One of my favorite places to go eat in the San Jose area is El Camino Mongolian BBQ. If you’re ever in the Santa Clara, CA area, stop on in. You can mention my name, if you want. (It likely won’t help you, but you can always mention my name. Ahahahahaha… okay, moving on).
I was at El Camino Mongolian BBQ recently and snapped the above photo. The owners (Sunny and John) were hiring for kitchen staff. The subject of this blog post is going to be the two time ranges listed for the Kitchen help.
If you’ve ever been to a restaurant — and I’m going to assume everyone reading this has — then it shouldn’t be a surprise to you that restaurant workers don’t work a normal 8 hour day. There’s a wave of people for breakfast (assuming the place offers breakfast) and then another wave for lunch and then another wave for dinner. It’s not uncommon for restaurants to shut down in the mid-afternoon (e.g. 3 PM to 5 PM) in between lunch and dinner.
In California, a schedule involving a shut down period like this is called a Split Shift. Depending on their hourly wage, an employee may be entitled to additional compensation if they have to work a Split Shift. The governing law here is actually not going to be in a statute (e.g. California Labor Code) or a case, but rather it’s going to be in California regulations. These regulations are codified in Title 8 of the California Code of Regulations from sections 11010 to 11170. If you see references such as “8 CCR 11010”, that’s where it comes from.
An easier source for the average employee to find out about what Split Shift rules apply to them is probably going to be to look at their Wage Orders. These are freely downloadable as PDFs in multiple languages. There are several Wage Orders and you have to find the one most applicable to your industry. In case it helps, I put out a video on my Youtube channel in 2017 going over California Wage Orders. Here it is.
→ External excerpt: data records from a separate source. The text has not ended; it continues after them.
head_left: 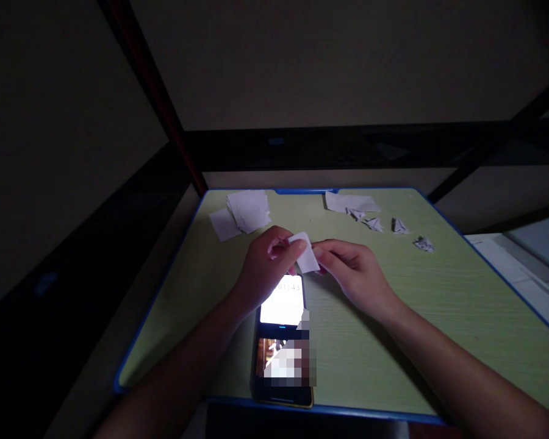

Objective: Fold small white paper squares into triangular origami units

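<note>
Both hands hold one small white paper piece (304, 253) above the middle of a green table (462, 305) with a blue rim. My left hand (268, 265) pinches its left edge with curled fingers. My right hand (352, 271) pinches its right edge. Just below the hands lies a phone (281, 341) with a lit screen, partly covered by my left hand.
A stack of white paper squares (247, 210) lies at the far left of the table. At the far right lie a flat sheet (350, 201) and several small folded paper shapes (398, 227). Dark metal bars and a wall stand behind the table.
</note>
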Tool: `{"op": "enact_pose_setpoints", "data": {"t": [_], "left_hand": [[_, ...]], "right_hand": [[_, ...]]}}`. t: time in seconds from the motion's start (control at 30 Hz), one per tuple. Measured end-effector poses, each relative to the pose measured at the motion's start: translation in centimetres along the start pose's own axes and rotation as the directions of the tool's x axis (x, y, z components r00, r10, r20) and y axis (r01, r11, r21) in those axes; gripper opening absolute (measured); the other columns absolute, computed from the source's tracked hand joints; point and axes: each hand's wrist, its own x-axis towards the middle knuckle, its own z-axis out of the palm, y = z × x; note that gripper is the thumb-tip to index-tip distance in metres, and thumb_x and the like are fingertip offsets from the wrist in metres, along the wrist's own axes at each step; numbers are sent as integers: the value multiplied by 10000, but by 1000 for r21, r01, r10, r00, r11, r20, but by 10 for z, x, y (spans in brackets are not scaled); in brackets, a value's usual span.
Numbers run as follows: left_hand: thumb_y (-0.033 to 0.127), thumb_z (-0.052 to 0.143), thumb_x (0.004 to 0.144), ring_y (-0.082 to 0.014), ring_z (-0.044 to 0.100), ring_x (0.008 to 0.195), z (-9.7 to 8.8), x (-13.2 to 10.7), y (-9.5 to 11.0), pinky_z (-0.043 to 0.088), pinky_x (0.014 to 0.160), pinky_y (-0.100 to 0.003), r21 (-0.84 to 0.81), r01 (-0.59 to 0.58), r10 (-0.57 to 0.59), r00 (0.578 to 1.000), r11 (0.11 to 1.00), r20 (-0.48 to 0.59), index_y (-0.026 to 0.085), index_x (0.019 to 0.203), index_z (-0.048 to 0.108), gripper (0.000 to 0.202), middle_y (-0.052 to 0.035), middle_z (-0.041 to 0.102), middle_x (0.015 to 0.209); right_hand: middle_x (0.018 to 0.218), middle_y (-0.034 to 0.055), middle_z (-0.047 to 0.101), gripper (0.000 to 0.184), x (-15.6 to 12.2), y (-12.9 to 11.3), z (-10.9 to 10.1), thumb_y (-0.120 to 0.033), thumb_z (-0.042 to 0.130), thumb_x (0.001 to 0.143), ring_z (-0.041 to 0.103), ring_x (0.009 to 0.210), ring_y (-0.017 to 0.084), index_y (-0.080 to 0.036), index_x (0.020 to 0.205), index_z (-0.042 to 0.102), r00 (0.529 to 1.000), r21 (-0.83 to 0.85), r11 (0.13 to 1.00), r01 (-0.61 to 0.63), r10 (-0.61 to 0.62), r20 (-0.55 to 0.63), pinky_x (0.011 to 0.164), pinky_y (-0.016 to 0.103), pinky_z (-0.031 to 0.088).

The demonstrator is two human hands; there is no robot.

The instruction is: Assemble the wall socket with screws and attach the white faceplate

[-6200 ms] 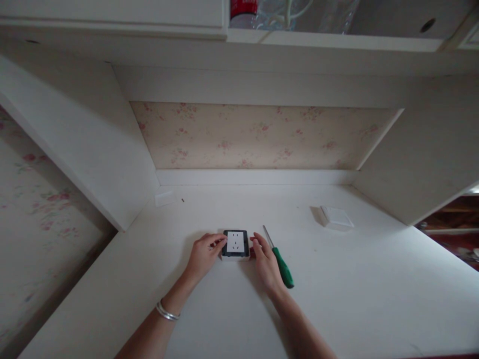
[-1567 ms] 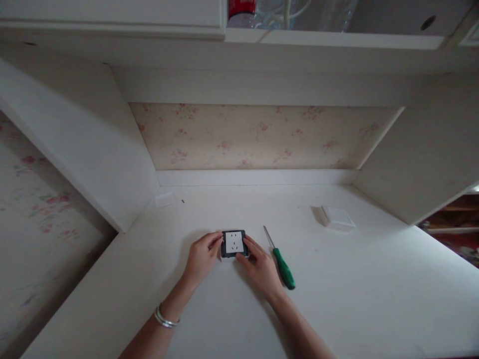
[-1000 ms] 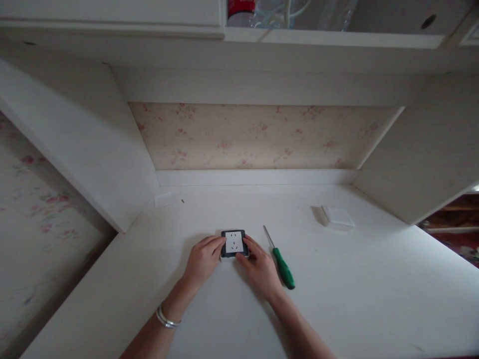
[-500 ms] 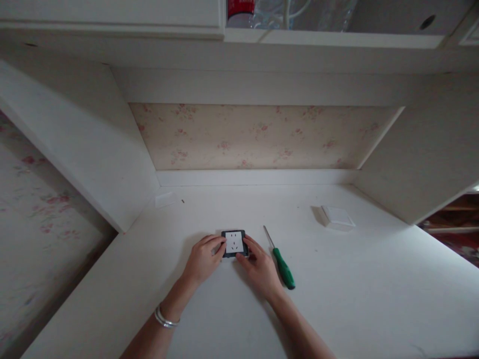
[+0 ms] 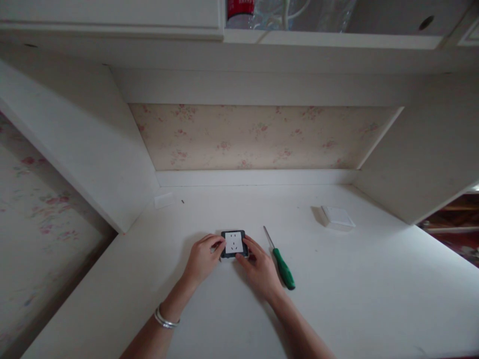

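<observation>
A wall socket (image 5: 234,243) with a white face and a dark frame lies between my hands on the white desk. Its slots face up. My left hand (image 5: 203,255) pinches at the socket's left edge; whether a small part sits between those fingertips is too small to tell. On the other side my right hand (image 5: 259,268) grips the right edge and the near right corner with fingers and thumb. Just right of that hand lies a screwdriver (image 5: 281,263) with a green handle, its tip pointing away from me.
A white square box-like piece (image 5: 338,218) stands at the right back of the desk (image 5: 374,284). Toward the back left lie a thin pale flat piece (image 5: 164,200) and a tiny dark bit (image 5: 183,201). Overhead, a shelf (image 5: 337,40) holds a red-labelled container (image 5: 240,8) and clear plastic.
Almost nothing differs. My left hand has shifted very slightly at the socket's left edge, while my right hand keeps its place.
</observation>
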Motion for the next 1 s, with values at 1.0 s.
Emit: {"op": "enact_pose_setpoints", "data": {"t": [1.0], "left_hand": [[239, 531, 824, -159, 613, 814, 4, 3, -4, 537, 712, -260, -110, 75, -75, 997, 991, 0, 208, 853, 690, 165, -41, 630, 910]], "right_hand": [[1271, 92, 510, 404, 0, -1, 0, -263, 583, 775, 571, 993, 239, -211, 1176, 583, 999, -9, 1000, -6, 5, -32, 776, 358, 527]]}}
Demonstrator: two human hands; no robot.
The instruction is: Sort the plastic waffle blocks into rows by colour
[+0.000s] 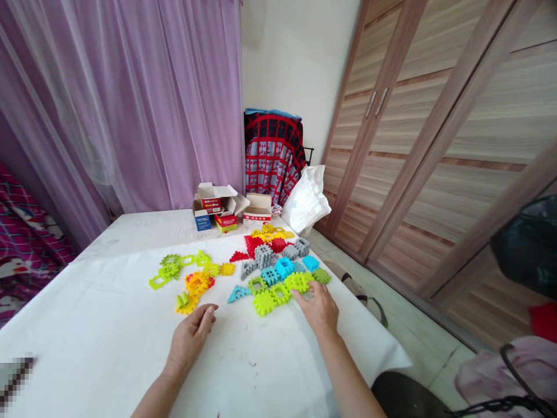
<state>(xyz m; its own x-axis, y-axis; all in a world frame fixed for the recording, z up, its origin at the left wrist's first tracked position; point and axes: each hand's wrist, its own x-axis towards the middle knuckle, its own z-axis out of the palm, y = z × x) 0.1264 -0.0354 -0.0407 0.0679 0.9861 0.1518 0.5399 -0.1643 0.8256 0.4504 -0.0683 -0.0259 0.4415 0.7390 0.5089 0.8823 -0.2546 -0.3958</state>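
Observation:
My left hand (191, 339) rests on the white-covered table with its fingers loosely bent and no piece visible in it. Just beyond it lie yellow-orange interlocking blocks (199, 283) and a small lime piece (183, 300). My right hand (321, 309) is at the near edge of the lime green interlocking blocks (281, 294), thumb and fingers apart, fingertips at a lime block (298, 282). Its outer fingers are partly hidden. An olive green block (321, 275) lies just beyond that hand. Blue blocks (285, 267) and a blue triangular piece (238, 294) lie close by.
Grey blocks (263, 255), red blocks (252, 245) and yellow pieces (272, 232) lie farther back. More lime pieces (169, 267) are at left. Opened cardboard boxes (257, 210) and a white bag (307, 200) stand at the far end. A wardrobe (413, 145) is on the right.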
I’ll go over the general math, though, because I think it’s informative. If you’re wondering about what Split Shift rules apply to you, though, you really should look up the particular Wage Order that applies to your industry.
- Split Shift premium is generally computed relative to an employee making the applicable minimum wage for that area. The way I think about Split Shift premium is that the employer’s liability to any employee who works a Split Shift is what that employer would pay to an employee making the applicable minimum wage who also works that same Split Shift.
- “Applicable minimum wage” as I use the term refers to the minimum wage that actually applies to that particular situation. California has a state minimum wage depending on how employees your employer has, but many cities and counties in California have minimum wages higher that are higher than the state minimum. If your particular employer is in such a city or county, a minimum wage higher than the CA state minimum will apply.
- For instance, suppose an employee makes the applicable minimum wage (say, $13 per hour) for that city or county and works for 8 hours, but there is down time of 2 hours in the afternoon from 3 PM to 5 PM. This employee might work at a restaurant and the restaurant is closed from 3 to 5 PM in between lunch and dinner. The Split Shift premium for such an employee is one additional hour at the applicable minimum wage. Thus, instead of getting $104 ($13 *8) for a day’s work, the employee gets $117 ($104 + $13 Split Shift premium) for a day’s work. These numbers are pre-tax, of course. This 9th hour of pay does not count as over time.
- Let’s change the situation slightly. Suppose it’s the same employer and the applicable minimum wage is still $13 per hour, except this time the employee makes $15 per hour. The employee still works the same 8 hour day and the restaurant is still closed from 3 to 5 PM each afternoon. For an 8 hour day, this employee now earns $15 * 8, or $120. However, because $120 is more than $117, the employee in this scenario doesn’t get a Split Shift premium. The employee needs to receive at least what an employee getting minimum wage in that same Split Shift scenario would receive (i.e. $117) and that employee has received that and more already ($3 more, to be precise).
I hope that helped. The math here isn’t any more complicated than multiplication and division, but it is still math. With employment law cases involving pay, this type of math is, unfortunately, inevitable. Even if you’re really good at math, it might be helpful to lay it out in Microsoft Excel to help compare scenarios. I do that often and I know many other lawyers who do also.
As always, this blog post is not meant to be a comprehensive discussion on the topic and is intended to only give a general overview. If you, for instance, want to know what Split Shift premium is, how it might apply to you, etc, hopefully this post and the resources linked in it were useful.